- EXERCISE OBJECTIVE:
The lines to return are those below that contain the word "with".

─── RECORDED DATA ───

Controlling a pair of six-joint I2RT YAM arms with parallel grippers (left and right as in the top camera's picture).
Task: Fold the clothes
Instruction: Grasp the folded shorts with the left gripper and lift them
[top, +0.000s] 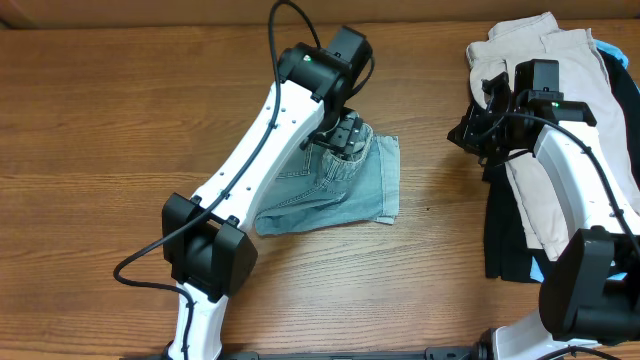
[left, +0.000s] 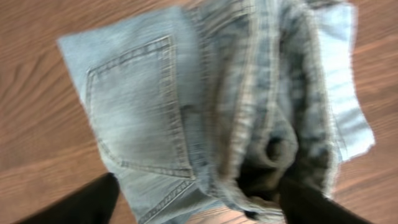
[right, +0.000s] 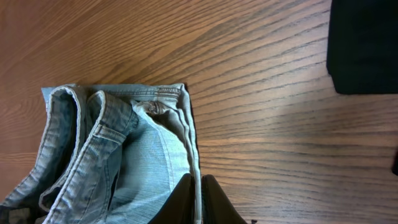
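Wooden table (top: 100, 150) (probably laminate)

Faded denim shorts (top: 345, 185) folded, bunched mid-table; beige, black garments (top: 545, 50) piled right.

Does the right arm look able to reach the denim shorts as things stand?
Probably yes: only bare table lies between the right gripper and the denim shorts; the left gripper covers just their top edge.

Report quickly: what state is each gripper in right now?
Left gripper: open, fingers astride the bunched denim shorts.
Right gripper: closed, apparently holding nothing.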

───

- OUTPUT FOR THIS EXERCISE:
Controlling a pair of six-joint I2RT YAM arms with parallel grippers (left and right as in the top camera's picture).
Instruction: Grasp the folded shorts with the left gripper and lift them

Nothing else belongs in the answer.